Task requirements :: How many lines below contain the word "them"? Answer with that number alone.

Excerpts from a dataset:
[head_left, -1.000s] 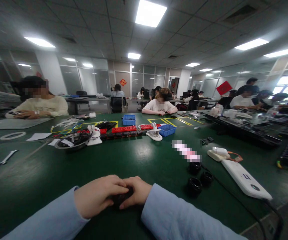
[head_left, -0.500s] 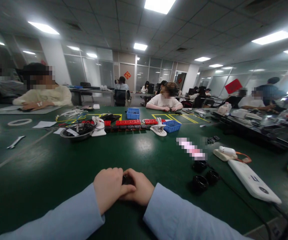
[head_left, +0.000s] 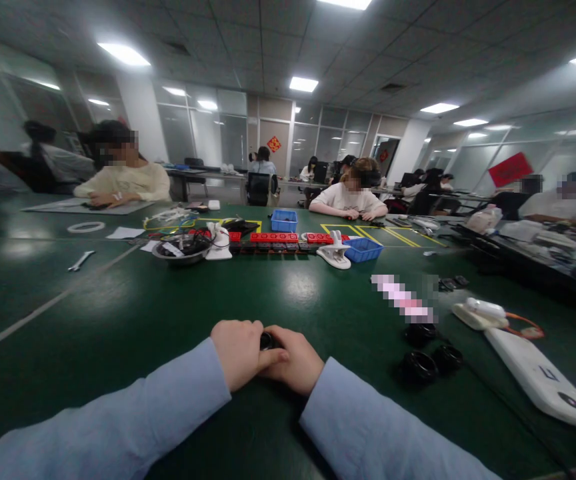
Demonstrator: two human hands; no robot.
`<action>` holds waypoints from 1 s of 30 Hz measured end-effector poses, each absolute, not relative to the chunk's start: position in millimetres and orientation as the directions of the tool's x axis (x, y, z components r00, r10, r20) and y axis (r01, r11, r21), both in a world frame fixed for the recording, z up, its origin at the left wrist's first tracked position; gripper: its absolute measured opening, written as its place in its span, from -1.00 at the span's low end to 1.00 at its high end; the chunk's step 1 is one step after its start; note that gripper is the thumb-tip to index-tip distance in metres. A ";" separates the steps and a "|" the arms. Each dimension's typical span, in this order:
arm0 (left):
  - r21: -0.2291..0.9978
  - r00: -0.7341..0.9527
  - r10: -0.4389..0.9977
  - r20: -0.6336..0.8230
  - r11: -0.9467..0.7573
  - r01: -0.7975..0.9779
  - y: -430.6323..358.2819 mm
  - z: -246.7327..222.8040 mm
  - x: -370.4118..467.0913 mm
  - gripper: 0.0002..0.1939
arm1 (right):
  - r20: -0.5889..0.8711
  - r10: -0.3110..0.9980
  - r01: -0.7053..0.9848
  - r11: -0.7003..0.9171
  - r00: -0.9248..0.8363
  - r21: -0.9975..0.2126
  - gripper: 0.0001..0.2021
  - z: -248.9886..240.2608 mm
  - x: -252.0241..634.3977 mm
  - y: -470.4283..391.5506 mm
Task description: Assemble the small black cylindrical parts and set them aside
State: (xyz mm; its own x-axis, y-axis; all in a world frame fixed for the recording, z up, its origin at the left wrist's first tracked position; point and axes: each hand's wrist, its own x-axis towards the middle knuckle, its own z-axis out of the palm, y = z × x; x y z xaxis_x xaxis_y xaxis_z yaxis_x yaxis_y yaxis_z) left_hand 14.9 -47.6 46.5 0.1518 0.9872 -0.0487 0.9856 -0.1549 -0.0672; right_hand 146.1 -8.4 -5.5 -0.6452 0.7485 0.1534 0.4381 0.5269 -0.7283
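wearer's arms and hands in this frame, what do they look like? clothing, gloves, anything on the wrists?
Both arms wear long, plain light-blue sleeves, cuffs ending at the wrists. The left hand and right hand are bare: no gloves. No rings, watch, strap or cable show on either hand or wrist, and the sleeves carry no visible markings or logos.

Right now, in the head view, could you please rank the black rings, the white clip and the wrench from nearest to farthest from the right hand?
1. Black rings, just right of the right hand.
2. White clip, ahead at mid-table.
3. Wrench, far left.
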 end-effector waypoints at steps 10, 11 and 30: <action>0.408 0.663 0.746 0.051 -0.622 0.668 -32.8 72.9 -33.6 -0.63 | 0.130 0.697 0.361 0.510 -0.705 -0.781 -0.42 -8.3 151.4 -1.0; 0.430 0.690 0.722 0.048 -0.639 0.638 -31.9 72.4 -33.4 -0.61 | 0.130 0.682 0.346 0.514 -0.720 -0.785 -0.41 -9.3 151.8 0.6; 0.332 0.694 0.716 -0.068 -0.640 0.693 -29.9 64.2 -20.7 -0.59 | 0.082 0.593 0.369 0.597 -0.801 -0.712 -0.56 -7.3 157.9 12.8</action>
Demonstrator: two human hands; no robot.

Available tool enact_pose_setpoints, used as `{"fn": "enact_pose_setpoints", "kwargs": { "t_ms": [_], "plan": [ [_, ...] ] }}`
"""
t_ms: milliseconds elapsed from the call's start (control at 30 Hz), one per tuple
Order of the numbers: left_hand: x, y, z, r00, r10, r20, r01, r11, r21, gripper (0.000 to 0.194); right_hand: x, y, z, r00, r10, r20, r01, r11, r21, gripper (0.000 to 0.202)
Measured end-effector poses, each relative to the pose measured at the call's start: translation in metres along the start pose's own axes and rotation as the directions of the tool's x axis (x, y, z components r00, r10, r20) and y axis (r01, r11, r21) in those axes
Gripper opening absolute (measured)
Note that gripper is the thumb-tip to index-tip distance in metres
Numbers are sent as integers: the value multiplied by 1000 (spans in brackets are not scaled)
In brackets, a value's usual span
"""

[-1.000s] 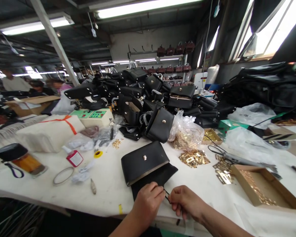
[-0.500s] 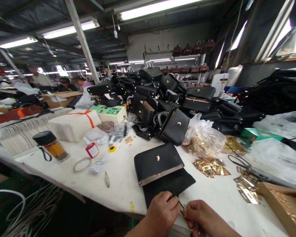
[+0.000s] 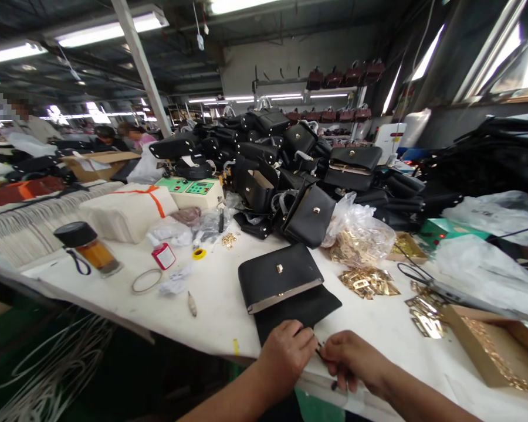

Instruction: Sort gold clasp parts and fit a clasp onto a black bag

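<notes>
A black handbag [image 3: 275, 275] lies on the white table with its long flap [image 3: 297, 313] spread toward me. A small gold clasp sits on its front, and a pale lining edge shows. My left hand [image 3: 288, 351] is closed on the flap's near edge, fingers bent over it. Close beside it on the right, my right hand [image 3: 354, 358] pinches a thin dark thing at the flap's edge. What that is I cannot make out, since the fingers cover most of it. A dark tip pokes out below the right hand.
Gold metal plates [image 3: 369, 283] lie right of the bag, near a cardboard box [image 3: 479, 346] of small gold parts. To the left are a red bottle [image 3: 163, 256], a yellow tape roll [image 3: 199, 254] and a tea flask [image 3: 88, 249]. Black bags [image 3: 308, 217] pile up behind.
The view has tilted, so both hands appear higher in the picture. They stay together at the flap's edge, and my right hand's grip has shifted slightly. The bag lies in the same place.
</notes>
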State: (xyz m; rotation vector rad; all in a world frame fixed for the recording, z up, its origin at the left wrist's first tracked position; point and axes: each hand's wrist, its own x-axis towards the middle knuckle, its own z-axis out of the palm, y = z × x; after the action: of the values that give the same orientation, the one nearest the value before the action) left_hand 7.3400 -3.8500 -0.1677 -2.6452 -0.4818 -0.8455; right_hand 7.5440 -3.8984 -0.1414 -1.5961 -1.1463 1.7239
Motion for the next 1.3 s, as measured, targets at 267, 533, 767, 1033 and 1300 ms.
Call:
{"fn": "enact_pose_setpoints", "kwargs": {
  "t_ms": [267,533,767,1033,1300],
  "plan": [
    [4,2,-2,978,-209,-8,203,957,-206,23,-12,-2,-8,1000,-25,-10,26,994,108,37],
    [16,-1,-9,983,-185,11,185,972,-148,18,-15,-1,-9,998,-58,-21,61,981,182,34],
    [14,7,-21,991,-132,22,134,984,-115,16,-27,6,2,997,-62,-52,72,973,217,37],
    [13,11,-24,988,-140,66,147,984,-103,17,-31,6,4,996,-71,-61,81,982,173,34],
    [21,11,-29,991,-131,-17,130,989,-68,12,-35,-7,13,993,-80,-88,100,963,250,37]
  ]
}}
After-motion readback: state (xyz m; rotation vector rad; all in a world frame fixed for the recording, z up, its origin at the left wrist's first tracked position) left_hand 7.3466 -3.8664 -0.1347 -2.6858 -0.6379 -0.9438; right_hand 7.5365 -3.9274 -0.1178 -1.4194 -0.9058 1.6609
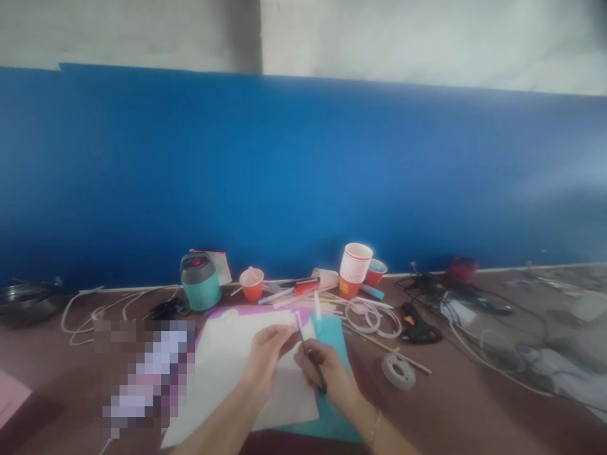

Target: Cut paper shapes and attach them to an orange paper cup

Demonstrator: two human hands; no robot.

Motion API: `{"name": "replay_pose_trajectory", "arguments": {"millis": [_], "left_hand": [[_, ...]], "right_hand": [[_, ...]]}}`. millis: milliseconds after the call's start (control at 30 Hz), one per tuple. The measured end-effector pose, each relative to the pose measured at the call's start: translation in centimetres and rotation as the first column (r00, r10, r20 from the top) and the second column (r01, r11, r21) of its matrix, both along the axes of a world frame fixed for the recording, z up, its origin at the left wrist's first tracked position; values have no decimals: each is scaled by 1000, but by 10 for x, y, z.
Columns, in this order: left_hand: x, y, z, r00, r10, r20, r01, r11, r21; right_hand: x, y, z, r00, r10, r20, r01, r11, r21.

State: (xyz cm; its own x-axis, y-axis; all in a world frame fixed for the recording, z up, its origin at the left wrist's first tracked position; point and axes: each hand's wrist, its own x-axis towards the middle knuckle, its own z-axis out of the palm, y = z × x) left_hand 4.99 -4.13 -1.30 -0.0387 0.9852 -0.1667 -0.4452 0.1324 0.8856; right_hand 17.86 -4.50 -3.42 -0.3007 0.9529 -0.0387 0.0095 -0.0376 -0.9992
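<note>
My right hand (pixel 320 366) is closed on dark-handled scissors (pixel 313 366), whose blades point up and away, toward the fingertips of the other hand. My left hand (pixel 270 347) pinches a small pale piece (pixel 288 320), too blurred to make out well, beside the blades. Both hands are over white paper sheets (pixel 222 373), which lie on teal paper (pixel 337 411) and purple paper.
Behind the hands are a teal jug (pixel 202 287), a red cup (pixel 252 285), stacked paper cups (pixel 355 268) and scattered strips. To the right are a tape roll (pixel 398 371), a wooden stick (pixel 408 360), a black glue gun (pixel 420 330) and cables. A blue panel (pixel 303 170) stands behind.
</note>
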Motion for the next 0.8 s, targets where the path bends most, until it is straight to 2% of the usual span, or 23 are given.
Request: {"name": "replay_pose_trajectory", "arguments": {"millis": [300, 800], "left_hand": [[-1, 1, -1, 1000, -9, 1, 9, 1000, 5], [-3, 1, 8, 999, -28, 17, 29, 999, -20]], "right_hand": [[0, 1, -4, 1000, -2, 16, 2, 1000, 11], [0, 0, -5, 999, -21, 39, 20, 1000, 11]]}}
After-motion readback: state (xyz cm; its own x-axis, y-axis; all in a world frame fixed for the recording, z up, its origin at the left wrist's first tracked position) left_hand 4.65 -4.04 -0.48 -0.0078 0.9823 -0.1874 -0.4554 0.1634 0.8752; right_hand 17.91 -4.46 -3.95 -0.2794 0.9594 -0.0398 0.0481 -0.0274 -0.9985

Solved problem :: 2